**WHAT IS NEEDED:** When you repeat the listing below, keep every word exactly and leave out each picture.

※ ※ ※

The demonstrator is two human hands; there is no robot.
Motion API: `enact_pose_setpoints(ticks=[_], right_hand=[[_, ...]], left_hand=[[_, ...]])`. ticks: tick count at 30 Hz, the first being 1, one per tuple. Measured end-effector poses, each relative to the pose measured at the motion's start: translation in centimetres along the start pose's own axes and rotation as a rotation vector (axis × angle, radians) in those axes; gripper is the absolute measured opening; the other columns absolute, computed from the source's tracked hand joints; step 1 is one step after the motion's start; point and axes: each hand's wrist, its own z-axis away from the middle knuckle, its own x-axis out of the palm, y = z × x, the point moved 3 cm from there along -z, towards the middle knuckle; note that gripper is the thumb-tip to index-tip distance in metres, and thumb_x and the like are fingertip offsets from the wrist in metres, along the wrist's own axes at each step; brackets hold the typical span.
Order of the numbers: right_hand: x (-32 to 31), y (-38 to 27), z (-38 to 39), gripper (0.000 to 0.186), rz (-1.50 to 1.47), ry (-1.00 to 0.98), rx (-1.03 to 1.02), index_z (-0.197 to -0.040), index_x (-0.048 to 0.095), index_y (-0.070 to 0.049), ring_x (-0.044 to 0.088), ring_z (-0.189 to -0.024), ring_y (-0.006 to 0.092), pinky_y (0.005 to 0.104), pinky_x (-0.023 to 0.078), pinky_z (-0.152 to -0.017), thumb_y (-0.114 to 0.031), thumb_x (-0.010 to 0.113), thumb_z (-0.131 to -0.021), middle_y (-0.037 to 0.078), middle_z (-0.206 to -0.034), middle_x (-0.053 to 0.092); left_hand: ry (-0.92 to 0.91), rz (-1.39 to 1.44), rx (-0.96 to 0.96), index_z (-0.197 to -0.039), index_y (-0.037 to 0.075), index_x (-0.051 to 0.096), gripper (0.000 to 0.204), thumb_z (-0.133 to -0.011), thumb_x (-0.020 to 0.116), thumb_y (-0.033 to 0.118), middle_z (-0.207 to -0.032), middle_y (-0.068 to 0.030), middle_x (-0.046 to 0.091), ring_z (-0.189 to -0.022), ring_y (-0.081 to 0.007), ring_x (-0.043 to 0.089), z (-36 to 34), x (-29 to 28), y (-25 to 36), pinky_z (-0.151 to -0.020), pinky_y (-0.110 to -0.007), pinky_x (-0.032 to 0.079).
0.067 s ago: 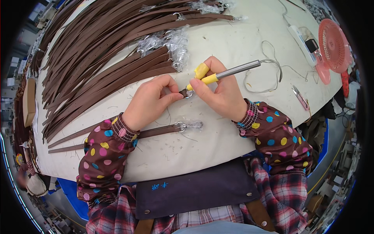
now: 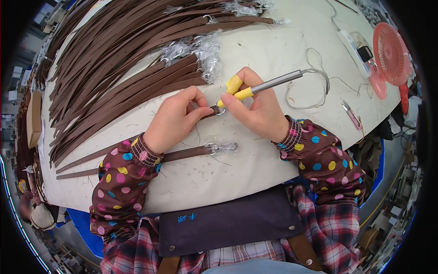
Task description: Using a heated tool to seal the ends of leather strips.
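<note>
Strap end (image 2: 216,110): between my hands, nearer the left, long axis slanting leftward.
Left hand (image 2: 174,115): pinching strap end.
Right hand (image 2: 259,111): gripping yellow-wrapped tool (image 2: 277,81), tip at strap end.

I see the pen (image 2: 277,82) slanted, tip down-L: grey metal barrel w/ yellow-wrapped front, cord (image 2: 317,71) off rear. Tip's at R end of strap (image 2: 216,110); can't tell if touching. Strap: brown, flat, w/ metal ring (image 2: 221,112) that end; rest mostly hidden.
</note>
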Motion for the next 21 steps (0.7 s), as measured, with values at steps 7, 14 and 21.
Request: enact_pose_setpoints(ticks=[7, 14, 21], right_hand=[[0.6, 1.7, 0.4, 0.017, 0.003, -0.079, 0.22, -0.088, 0.044, -0.002, 0.051, -0.071, 0.0064, 0.0216, 0.04, -0.06, -0.003, 0.061, -0.085, 0.002, -0.077, 0.05], [0.7, 2.1, 0.4, 0.024, 0.052, -0.015, 0.124, -0.086, 0.043, -0.002, 0.053, -0.054, 0.0121, 0.026, 0.042, -0.05, -0.013, 0.065, -0.082, 0.007, -0.066, 0.055], [0.6, 1.4, 0.4, 0.021, 0.104, -0.055, 0.18, -0.085, 0.044, -0.003, 0.046, -0.062, 0.0037, 0.0199, 0.036, -0.051, -0.006, 0.064, -0.085, 0.001, -0.073, 0.052]], left_hand=[[0.011, 0.35, -0.015, -0.087, 0.003, 0.049, 0.013, -0.091, 0.059, 0.01, -0.075, -0.0018, 0.057, -0.065, -0.006, 0.056, 0.2, 0.5, -1.2, -0.057, -0.02, 0.048], [0.006, 0.376, 0.014, -0.089, 0.002, 0.047, 0.012, -0.092, 0.057, 0.009, -0.081, -0.0027, 0.058, -0.068, -0.0065, 0.057, 0.2, 0.5, -1.2, -0.058, -0.02, 0.049], [0.012, 0.386, -0.018, -0.089, 0.001, 0.047, 0.012, -0.092, 0.056, 0.009, -0.081, -0.0035, 0.059, -0.068, -0.0068, 0.058, 0.2, 0.5, -1.0, -0.058, -0.02, 0.05]])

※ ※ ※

**SOLUTION TO THIS PROBLEM:**
The demonstrator is two human hands; there is no robot.
Motion API: `enact_pose_setpoints(ticks=[_], right_hand=[[_, ...]], left_hand=[[_, ...]])`. ticks: tick count at 30 Hz, the first being 1, one per tuple. Measured end-effector poses, each relative to the pose measured at the motion's start: translation in centimetres along the start pose's own axes and rotation as a rotation vector (axis × angle, radians) in those axes; gripper is the absolute measured opening; the other columns absolute, computed from the source's tracked hand joints; step 1 is one step after the motion's start; point and axes: each hand's wrist, its own z-axis away from the middle knuckle, its own x-axis out of the palm, y = z × x, the point moved 3 cm from there along -z, towards the middle knuckle; note that gripper is the thumb-tip to index-tip distance in metres, and thumb_x and the like are fingertip offsets from the wrist in metres, along the wrist's own axes at each step; brackets hold the typical span.
Order of the numbers: right_hand: x (-32 to 31), y (-38 to 27), z (-38 to 39), gripper (0.000 to 0.186), rz (-1.50 to 1.47), ry (-1.00 to 0.98), rx (-1.03 to 1.02), index_z (-0.197 to -0.040), index_x (-0.048 to 0.095), index_y (-0.070 to 0.049), ring_x (-0.044 to 0.088), ring_z (-0.189 to -0.024), ring_y (-0.006 to 0.092), pinky_y (0.005 to 0.104), pinky_x (-0.023 to 0.078), pinky_z (-0.152 to -0.017), thumb_y (-0.114 to 0.031), thumb_x (-0.010 to 0.113), thumb_z (-0.131 to -0.021), middle_y (-0.037 to 0.078), middle_z (-0.206 to -0.034), middle_x (-0.053 to 0.092); left_hand: ry (-0.92 to 0.91), rz (-1.39 to 1.44), rx (-0.96 to 0.96), index_z (-0.197 to -0.039), index_y (-0.037 to 0.075), index_x (-0.051 to 0.096), gripper (0.000 to 0.204), thumb_z (-0.133 to -0.011), thumb_x (-0.020 to 0.116), thumb_y (-0.033 to 0.118), middle_z (-0.207 to -0.032), middle_y (-0.068 to 0.030), middle_x (-0.046 to 0.091), ring_z (-0.189 to -0.022), ring_y (-0.081 to 0.007), ring_x (-0.043 to 0.089), z (-36 to 34), x (-29 to 28), y (-25 to 36), pinky_z (-0.151 to -0.020), pinky_y (-0.110 to -0.007), pinky_x (-0.032 to 0.079).
0.067 s ago: 
now: 
Task description: Using a heated tool to seal the ends of leather strips.
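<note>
Strap end (image 2: 216,110): between my hands, nearer the left, long axis slanting leftward.
Left hand (image 2: 174,115): pinching strap end.
Right hand (image 2: 259,111): gripping yellow-wrapped tool (image 2: 277,81), tip at strap end.

I see the pen (image 2: 277,82) slanted, tip down-L: grey metal barrel w/ yellow-wrapped front, cord (image 2: 317,71) off rear. Tip's at R end of strap (image 2: 216,110); can't tell if touching. Strap: brown, flat, w/ metal ring (image 2: 221,112) that end; rest mostly hidden.
</note>
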Motion for the next 21 steps (0.7 s), as measured, with values at steps 7, 14 and 21.
Request: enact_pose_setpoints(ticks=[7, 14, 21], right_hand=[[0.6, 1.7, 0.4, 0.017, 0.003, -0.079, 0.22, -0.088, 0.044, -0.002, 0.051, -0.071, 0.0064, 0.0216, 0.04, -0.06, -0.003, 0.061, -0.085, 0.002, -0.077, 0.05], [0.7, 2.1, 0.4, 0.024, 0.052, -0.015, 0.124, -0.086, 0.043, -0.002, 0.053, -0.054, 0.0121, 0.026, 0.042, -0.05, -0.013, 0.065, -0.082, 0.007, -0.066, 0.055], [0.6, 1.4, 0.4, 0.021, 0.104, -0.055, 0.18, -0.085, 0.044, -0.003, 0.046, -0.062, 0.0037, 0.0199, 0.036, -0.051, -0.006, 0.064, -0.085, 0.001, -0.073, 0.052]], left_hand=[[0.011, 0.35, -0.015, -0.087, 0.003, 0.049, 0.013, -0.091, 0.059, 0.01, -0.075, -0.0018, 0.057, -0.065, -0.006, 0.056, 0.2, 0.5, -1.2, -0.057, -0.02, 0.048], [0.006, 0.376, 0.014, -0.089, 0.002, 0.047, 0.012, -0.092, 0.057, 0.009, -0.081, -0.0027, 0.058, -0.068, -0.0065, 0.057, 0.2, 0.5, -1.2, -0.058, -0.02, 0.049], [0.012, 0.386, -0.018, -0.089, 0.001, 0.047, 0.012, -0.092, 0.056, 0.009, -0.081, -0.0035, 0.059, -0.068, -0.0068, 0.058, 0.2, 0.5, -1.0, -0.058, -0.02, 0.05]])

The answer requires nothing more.